Son successeur, Lee Myung-bak, croupira lui près de cinq ans en prison pour avoir touché des pots-de-vin de Samsung. Quant à Park Geun-hye, première femme présidente du pays et fille de l’ancien dictateur Park Chung-hee, elle sera destituée en 2016 dans un retentissant scandale d’abus de pouvoir et de corruption.

L’actuel président sud-coréen, Yoon Suk-yeol, est lui aussi dans la tourmente. Élu en 2022 en surfant sur un discours anti-corruption, il est aujourd’hui menacé de destitution pour conflit d’intérêts. Un scénario qui rappelle étrangement celui de sa prédécesseure…

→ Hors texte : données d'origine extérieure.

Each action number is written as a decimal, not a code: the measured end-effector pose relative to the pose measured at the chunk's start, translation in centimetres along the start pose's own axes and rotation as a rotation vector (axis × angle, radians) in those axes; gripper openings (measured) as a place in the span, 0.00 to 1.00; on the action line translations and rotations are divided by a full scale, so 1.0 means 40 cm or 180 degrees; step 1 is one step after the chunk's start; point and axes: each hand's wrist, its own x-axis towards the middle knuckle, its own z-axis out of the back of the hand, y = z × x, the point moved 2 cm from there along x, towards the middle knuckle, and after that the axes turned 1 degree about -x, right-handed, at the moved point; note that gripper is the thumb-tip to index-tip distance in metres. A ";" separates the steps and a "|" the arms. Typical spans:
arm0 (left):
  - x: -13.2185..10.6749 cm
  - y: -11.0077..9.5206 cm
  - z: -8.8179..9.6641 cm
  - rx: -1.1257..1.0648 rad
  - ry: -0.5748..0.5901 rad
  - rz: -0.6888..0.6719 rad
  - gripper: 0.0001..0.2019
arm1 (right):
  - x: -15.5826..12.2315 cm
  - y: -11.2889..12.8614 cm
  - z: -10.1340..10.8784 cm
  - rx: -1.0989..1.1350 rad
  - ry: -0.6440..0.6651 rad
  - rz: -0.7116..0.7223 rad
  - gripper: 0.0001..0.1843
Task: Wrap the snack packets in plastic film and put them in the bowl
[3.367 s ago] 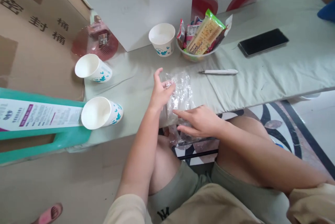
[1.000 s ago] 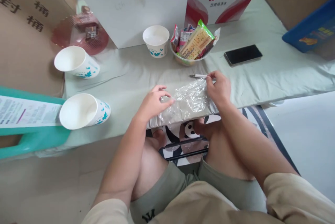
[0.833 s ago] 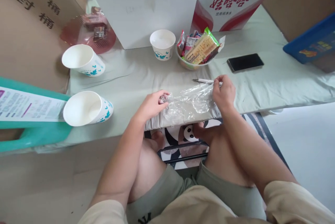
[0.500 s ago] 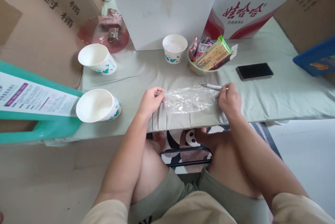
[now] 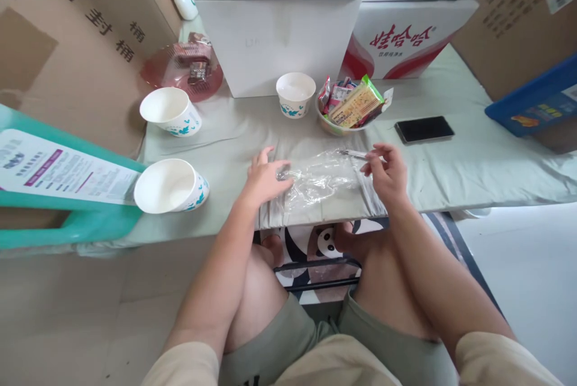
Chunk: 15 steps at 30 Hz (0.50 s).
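A crumpled clear plastic bag [image 5: 321, 181] lies flat on the pale green cloth near the table's front edge. My left hand [image 5: 264, 177] rests on its left end, fingers stretched out and the thumb along the plastic. My right hand [image 5: 387, 172] hovers at the bag's right end with its fingers loosely curled and apart, the tips just over the plastic edge and a white pen [image 5: 350, 153]. I see nothing gripped in either hand.
Three white paper cups with teal prints stand at left [image 5: 170, 110], front left [image 5: 167, 186] and centre back [image 5: 295, 92]. Behind the bag are a bowl of snack packets [image 5: 336, 128], a black phone [image 5: 424, 129], a pink dish [image 5: 180, 70] and stacked boxes [image 5: 288, 43].
The bag was turned from lengthwise to crosswise and stretched flat between both hands. Both hands have since let go of their pinches: the left lies flat, the right has lifted slightly.
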 end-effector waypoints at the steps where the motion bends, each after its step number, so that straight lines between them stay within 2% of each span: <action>1: -0.004 -0.003 0.002 0.0008 -0.0005 -0.0048 0.16 | -0.003 0.002 -0.001 0.0071 0.0064 -0.0131 0.15; 4: -0.018 -0.017 0.005 0.0121 0.0011 -0.0179 0.15 | -0.007 0.007 -0.007 0.0170 0.0183 -0.0414 0.17; 7: -0.029 -0.034 -0.003 0.0407 0.0334 -0.0314 0.23 | -0.004 0.005 -0.014 0.0160 0.0195 -0.0581 0.21; 9: -0.029 -0.044 -0.008 0.0510 0.0461 -0.0430 0.24 | -0.001 0.000 -0.021 0.0085 0.0221 -0.0619 0.24; 12: -0.020 -0.050 -0.008 0.0396 0.0373 -0.0594 0.23 | 0.002 -0.012 -0.033 0.0063 0.0371 -0.0669 0.29; 15: -0.009 -0.042 -0.006 0.0212 0.0310 -0.0551 0.21 | 0.002 -0.027 -0.039 0.0088 0.0584 -0.0788 0.30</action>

Une démocratie encore fragile

Cette valse de scandales et de destins brisés en dit long sur la fragilité de la jeune démocratie sud-coréenne. Après des décennies de dictature militaire, le pays peine encore à tourner la page d’un passé autoritaire qui a laissé des traces.

La soif de pouvoir, la corruption endémique et le poids des réseaux d’influence semblent gangrener durablement la vie politique nationale. Un héritage empoisonné qui mine la confiance des citoyens envers leurs élites et fragilise les institutions.

Seuls quelques rares présidents ont jusqu’ici réussi à échapper à la malédiction, à l’image de Kim Dae-jung, prix Nobel de la paix pour son rôle dans le rapprochement avec la Corée du Nord. Mais même lui avait dû surmonter de lourdes épreuves, comme lorsqu’il fut condamné à mort par le dictateur Chun Doo-hwan en 1980 avant d’être gracié.

La route vers une démocratie apaisée et transparente est encore longue pour la Corée du Sud. Mais les aspirations de la société civile et de la jeune génération, avides de changement, laissent espérer des lendemains meilleurs. Pour conjurer le mauvais sort qui semble s’acharner sur les présidents, le pays devra s’attaquer en profondeur aux maux qui rongent son système politique. Un défi de taille pour les futurs locataires de la Maison Bleue.